> [Task to complete]
Without including pictures, set down every record exactly as it stands.

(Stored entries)

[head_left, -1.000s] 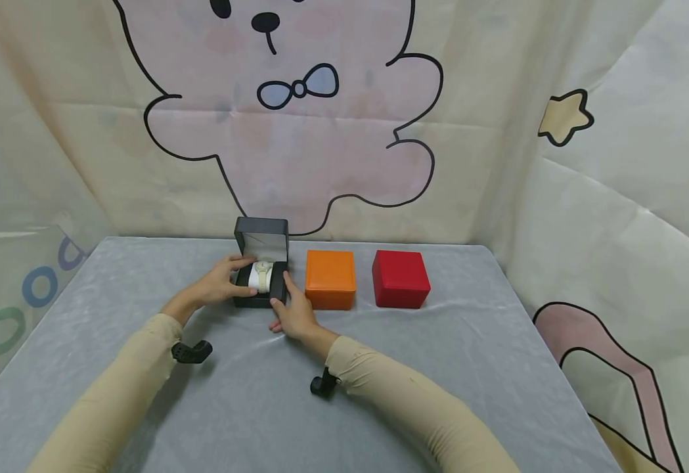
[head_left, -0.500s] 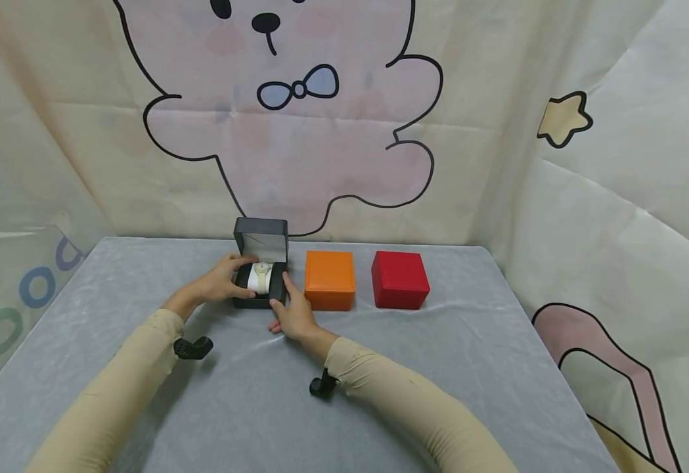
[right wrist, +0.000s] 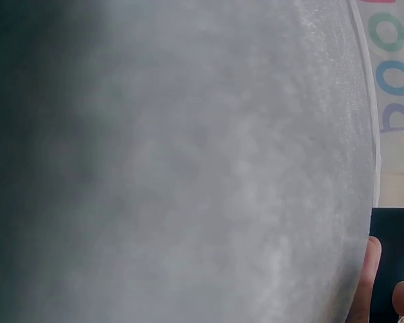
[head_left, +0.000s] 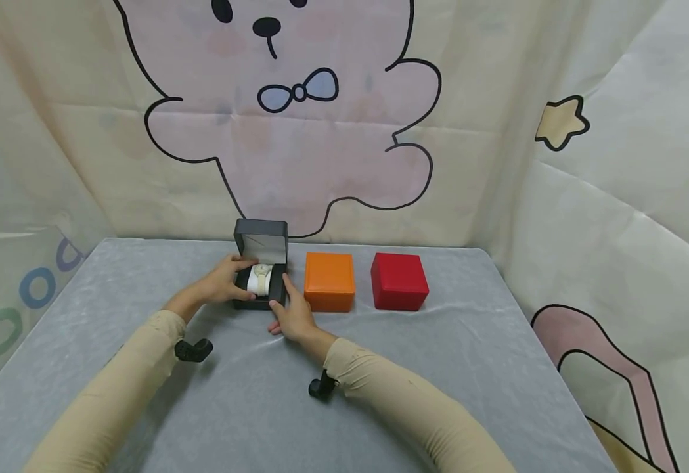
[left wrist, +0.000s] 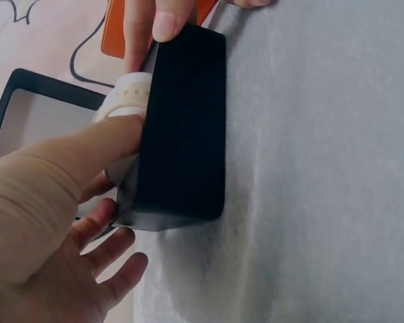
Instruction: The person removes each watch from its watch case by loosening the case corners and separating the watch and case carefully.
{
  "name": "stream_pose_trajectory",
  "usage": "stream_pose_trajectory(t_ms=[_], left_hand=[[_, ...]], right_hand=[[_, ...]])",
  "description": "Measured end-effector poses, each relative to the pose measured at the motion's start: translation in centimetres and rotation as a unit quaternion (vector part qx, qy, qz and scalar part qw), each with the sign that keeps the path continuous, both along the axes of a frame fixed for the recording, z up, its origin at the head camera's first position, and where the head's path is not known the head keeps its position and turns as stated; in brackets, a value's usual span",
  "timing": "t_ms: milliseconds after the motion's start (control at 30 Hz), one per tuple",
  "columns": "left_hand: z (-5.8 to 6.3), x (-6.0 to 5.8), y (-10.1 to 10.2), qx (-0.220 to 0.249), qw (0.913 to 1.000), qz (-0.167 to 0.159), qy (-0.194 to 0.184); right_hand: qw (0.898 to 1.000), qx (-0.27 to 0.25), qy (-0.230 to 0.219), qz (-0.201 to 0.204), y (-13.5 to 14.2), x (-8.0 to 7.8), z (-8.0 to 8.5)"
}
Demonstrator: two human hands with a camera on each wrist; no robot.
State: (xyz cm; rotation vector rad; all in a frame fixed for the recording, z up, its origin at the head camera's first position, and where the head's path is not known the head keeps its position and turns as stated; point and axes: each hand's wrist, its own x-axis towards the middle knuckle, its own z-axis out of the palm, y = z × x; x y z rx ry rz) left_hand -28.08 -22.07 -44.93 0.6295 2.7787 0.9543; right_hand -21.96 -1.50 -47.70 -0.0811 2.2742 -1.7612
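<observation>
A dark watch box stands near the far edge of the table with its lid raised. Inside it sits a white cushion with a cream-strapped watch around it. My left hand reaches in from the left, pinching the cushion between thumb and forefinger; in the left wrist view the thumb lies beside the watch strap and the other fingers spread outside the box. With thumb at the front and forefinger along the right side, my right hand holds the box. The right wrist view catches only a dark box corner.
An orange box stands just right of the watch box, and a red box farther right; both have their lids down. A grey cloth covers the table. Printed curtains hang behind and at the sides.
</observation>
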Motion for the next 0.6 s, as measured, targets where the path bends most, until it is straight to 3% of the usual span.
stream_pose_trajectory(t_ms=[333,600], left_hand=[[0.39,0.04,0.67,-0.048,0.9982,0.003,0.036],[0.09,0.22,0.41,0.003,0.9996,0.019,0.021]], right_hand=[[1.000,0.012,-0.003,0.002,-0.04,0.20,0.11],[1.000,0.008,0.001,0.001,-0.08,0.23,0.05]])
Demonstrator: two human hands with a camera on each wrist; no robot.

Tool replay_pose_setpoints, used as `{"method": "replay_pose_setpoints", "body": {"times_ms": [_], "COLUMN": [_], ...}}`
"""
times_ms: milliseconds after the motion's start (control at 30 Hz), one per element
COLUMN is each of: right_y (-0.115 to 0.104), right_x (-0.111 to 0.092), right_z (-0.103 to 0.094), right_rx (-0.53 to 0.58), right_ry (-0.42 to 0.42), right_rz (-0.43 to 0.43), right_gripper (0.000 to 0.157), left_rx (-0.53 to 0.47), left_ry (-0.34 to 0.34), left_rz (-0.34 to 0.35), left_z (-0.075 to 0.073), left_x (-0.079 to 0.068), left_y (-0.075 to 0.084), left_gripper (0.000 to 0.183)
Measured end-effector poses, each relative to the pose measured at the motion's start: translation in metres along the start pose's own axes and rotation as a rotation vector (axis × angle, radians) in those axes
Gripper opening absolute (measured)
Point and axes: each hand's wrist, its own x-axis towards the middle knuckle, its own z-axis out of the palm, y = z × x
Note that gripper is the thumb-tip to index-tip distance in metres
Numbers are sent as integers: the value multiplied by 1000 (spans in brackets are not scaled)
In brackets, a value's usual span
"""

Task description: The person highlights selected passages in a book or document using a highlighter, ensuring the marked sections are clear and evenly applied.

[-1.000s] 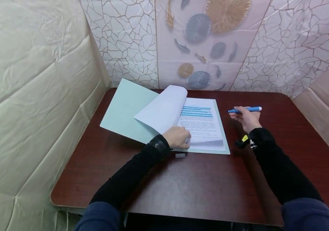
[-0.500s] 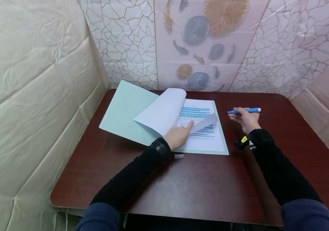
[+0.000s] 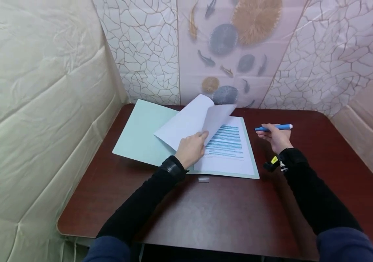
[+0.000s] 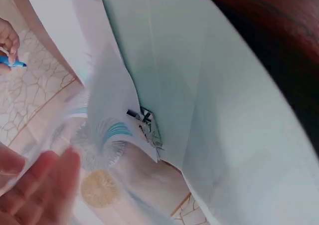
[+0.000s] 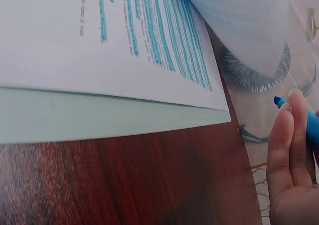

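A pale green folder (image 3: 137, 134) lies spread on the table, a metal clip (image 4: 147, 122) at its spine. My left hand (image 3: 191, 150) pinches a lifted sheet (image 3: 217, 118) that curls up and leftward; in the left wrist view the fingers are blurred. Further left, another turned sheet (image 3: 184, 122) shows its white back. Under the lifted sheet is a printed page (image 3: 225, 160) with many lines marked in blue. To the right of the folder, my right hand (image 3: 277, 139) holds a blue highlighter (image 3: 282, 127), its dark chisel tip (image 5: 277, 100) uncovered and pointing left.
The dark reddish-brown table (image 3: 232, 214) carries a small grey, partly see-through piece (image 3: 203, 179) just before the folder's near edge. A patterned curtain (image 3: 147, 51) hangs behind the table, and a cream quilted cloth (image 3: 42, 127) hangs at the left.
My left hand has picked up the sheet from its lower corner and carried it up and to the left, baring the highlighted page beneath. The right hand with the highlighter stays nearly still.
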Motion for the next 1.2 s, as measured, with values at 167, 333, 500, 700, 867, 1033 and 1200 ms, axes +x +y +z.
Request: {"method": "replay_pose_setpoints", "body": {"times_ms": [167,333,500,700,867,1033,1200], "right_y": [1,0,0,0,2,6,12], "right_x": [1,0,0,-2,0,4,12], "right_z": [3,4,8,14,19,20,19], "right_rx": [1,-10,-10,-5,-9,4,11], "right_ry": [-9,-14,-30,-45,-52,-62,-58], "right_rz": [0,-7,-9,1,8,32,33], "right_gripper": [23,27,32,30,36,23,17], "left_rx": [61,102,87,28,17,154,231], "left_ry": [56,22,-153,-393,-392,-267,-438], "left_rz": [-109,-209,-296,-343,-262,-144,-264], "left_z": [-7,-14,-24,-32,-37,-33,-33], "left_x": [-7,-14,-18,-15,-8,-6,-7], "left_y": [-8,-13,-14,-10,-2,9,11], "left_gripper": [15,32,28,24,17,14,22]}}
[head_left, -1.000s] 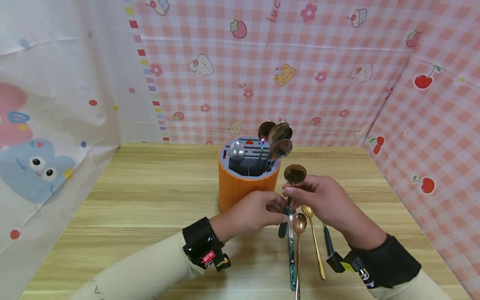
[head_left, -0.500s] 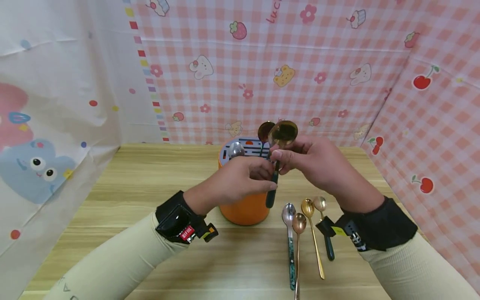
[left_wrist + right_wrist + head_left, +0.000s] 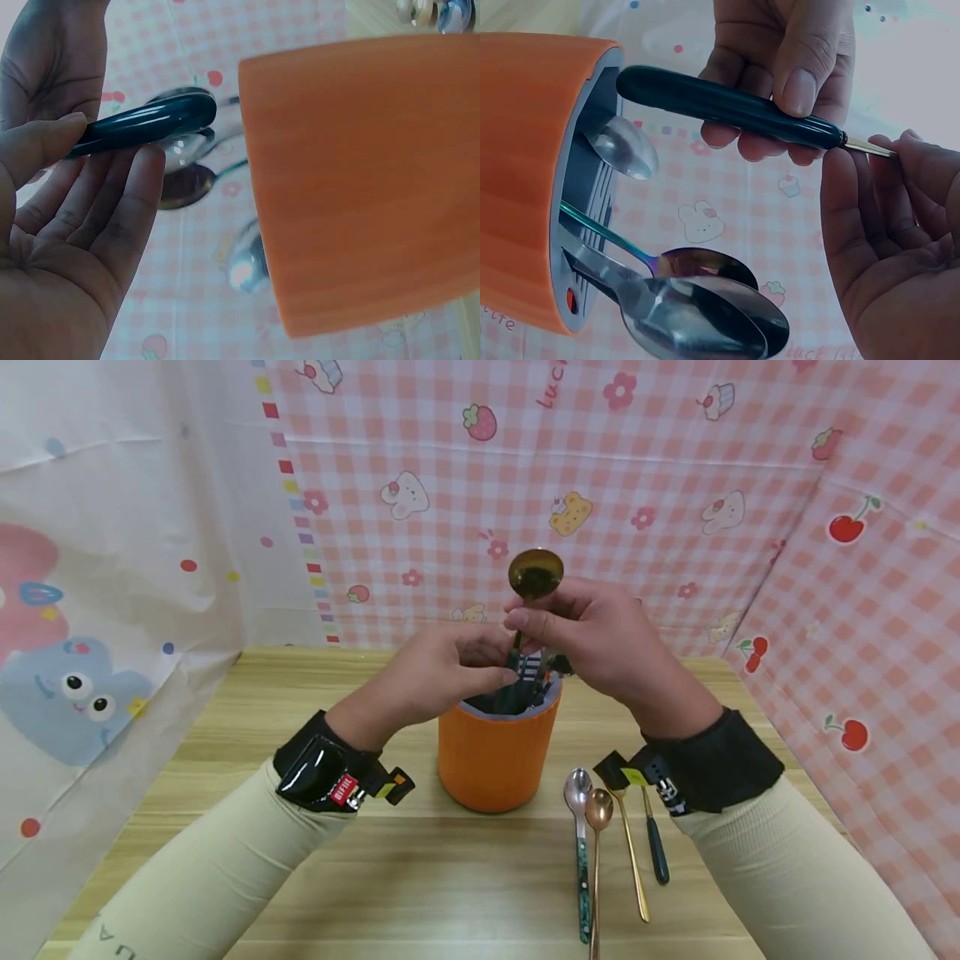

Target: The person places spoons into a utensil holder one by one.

> [Task result]
[head_left, -1.000s] 
[head_left, -0.500s] 
[right wrist, +0.000s] 
[head_left, +0.000s] 
[left wrist, +0.000s] 
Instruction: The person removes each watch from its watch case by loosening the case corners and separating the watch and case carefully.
{
  "name": "stream_pose_trajectory",
  "usage": "stream_pose_trajectory(t_ms=[_], left_hand=[[_, ...]], right_hand=[[_, ...]])",
  "description": "Measured end-effector poses, each relative to the pose measured at the motion's start: translation in centimetres and rotation as a unit quaternion (vector part qx, qy, qz and scalar part qw), each with the sign that keeps the path continuous, both along the axes of a frame fixed for the recording, z up, its origin at the head camera's first position, and where the head's path is not known the head keeps its position and turns as stated; in brackets, a value's usual span",
  "timing": "t_ms: milliseconds after the motion's start (control at 30 Hz), one per tuple",
  "columns": "left_hand: z (-5.8 to 6.3), x (-6.0 to 5.8), y (-10.1 to 10.2), qx (-0.220 to 0.249), qw (0.913 to 1.000), qz (-0.167 to 0.159), qy (-0.194 to 0.184); right_hand: qw (0.898 to 1.000), qx (-0.27 to 0.25), qy (-0.230 to 0.219), qz (-0.201 to 0.204), y (-13.5 to 14.2), x (-8.0 to 7.8), z (-8.0 to 8.5)"
}
Demonstrator: two human hands with a camera on each wrist; no robot.
State: (xyz cm; rotation vector rad; all in a frame fixed for the recording, z up, its origin at the head camera's first position, and where the head's path is not known the head keeps its position and turns as stated; point and axes: each hand's wrist, its own x-axis towards the middle knuckle, its own z-axis out of the palm, y = z × x; x y z rx ry rz) left_hand -28.08 -22.07 -44.93 0.6295 2.7787 0.9543; right_hand -21.96 -1.50 -47.70 -0.0811 2.2742 -1.7612
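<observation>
A dark watch box stands near the far edge of the table with its lid raised. Inside it sits a white cushion with a cream-strapped watch around it. My left hand reaches in from the left, pinching the cushion between thumb and forefinger; in the left wrist view the thumb lies beside the watch strap and the other fingers spread outside the box. With thumb at the front and forefinger along the right side, my right hand holds the box. The right wrist view catches only a dark box corner.
An orange box stands just right of the watch box, and a red box farther right; both have their lids down. A grey cloth covers the table. Printed curtains hang behind and at the sides.
</observation>
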Motion for the next 0.6 s, as measured, targets where the path bends most, until it is straight to 3% of the usual span.
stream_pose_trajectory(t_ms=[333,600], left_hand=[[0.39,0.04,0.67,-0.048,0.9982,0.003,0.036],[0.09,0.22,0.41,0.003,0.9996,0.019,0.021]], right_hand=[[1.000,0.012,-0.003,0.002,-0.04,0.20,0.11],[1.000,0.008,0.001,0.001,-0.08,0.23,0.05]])
Demonstrator: two human hands with a camera on each wrist; no robot.

Tool replay_pose_setpoints, used as `{"method": "replay_pose_setpoints", "body": {"times_ms": [_], "COLUMN": [_], ...}}`
"""
times_ms: milliseconds after the motion's start (control at 30 Hz), one per element
COLUMN is each of: right_y (-0.115 to 0.104), right_x (-0.111 to 0.092), right_z (-0.103 to 0.094), right_rx (-0.53 to 0.58), right_ry (-0.42 to 0.42), right_rz (-0.43 to 0.43), right_gripper (0.000 to 0.157), left_rx (-0.53 to 0.47), left_ry (-0.34 to 0.34), left_rz (-0.34 to 0.35), left_z (-0.075 to 0.073), left_x (-0.079 to 0.068), left_y (-0.075 to 0.084), left_gripper (0.000 to 0.183)
Measured end-effector poses, each relative to the pose measured at the motion's start: translation in metres along the start pose's own axes and rotation as a rotation vector (axis × angle, radians) in those axes
Gripper opening absolute (measured)
Point and axes: each hand's wrist, its own x-axis towards the middle knuckle, its own z-axis out of the palm, y = z × x
Note that gripper is the thumb-tip to index-tip distance in metres
Numbers are sent as integers: the value multiplied by 1000 (spans in brackets are not scaled)
In brackets, a value's usual span
"""

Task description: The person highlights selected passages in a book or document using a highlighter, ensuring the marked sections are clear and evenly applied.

[-1.000s] 
[-0.500s] 
[+0.000s] 
[+0.000s] 
[+0.000s] 

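A pale green folder (image 3: 137, 134) lies spread on the table, a metal clip (image 4: 147, 122) at its spine. My left hand (image 3: 191, 150) pinches a lifted sheet (image 3: 217, 118) that curls up and leftward; in the left wrist view the fingers are blurred. Further left, another turned sheet (image 3: 184, 122) shows its white back. Under the lifted sheet is a printed page (image 3: 225, 160) with many lines marked in blue. To the right of the folder, my right hand (image 3: 277, 139) holds a blue highlighter (image 3: 282, 127), its dark chisel tip (image 5: 277, 100) uncovered and pointing left.
The dark reddish-brown table (image 3: 232, 214) carries a small grey, partly see-through piece (image 3: 203, 179) just before the folder's near edge. A patterned curtain (image 3: 147, 51) hangs behind the table, and a cream quilted cloth (image 3: 42, 127) hangs at the left.
My left hand has picked up the sheet from its lower corner and carried it up and to the left, baring the highlighted page beneath. The right hand with the highlighter stays nearly still.
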Motion for the next 1.2 s, as measured, with values at 167, 333, 500, 700, 867, 1033 and 1200 ms, axes +x +y +z.
Request: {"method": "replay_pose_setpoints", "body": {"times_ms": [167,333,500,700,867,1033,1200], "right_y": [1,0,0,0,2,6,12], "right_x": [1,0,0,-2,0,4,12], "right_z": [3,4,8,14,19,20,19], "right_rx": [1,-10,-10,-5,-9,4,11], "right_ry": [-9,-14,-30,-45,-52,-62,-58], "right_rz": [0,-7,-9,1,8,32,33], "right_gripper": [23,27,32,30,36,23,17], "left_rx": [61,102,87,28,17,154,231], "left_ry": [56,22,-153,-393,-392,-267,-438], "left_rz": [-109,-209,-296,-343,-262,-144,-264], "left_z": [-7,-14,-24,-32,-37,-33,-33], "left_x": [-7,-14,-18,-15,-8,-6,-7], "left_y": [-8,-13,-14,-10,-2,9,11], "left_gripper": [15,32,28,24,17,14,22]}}
[head_left, -1.000s] 
[head_left, -0.500s] 
[left_wrist + right_wrist + head_left, +0.000s] 

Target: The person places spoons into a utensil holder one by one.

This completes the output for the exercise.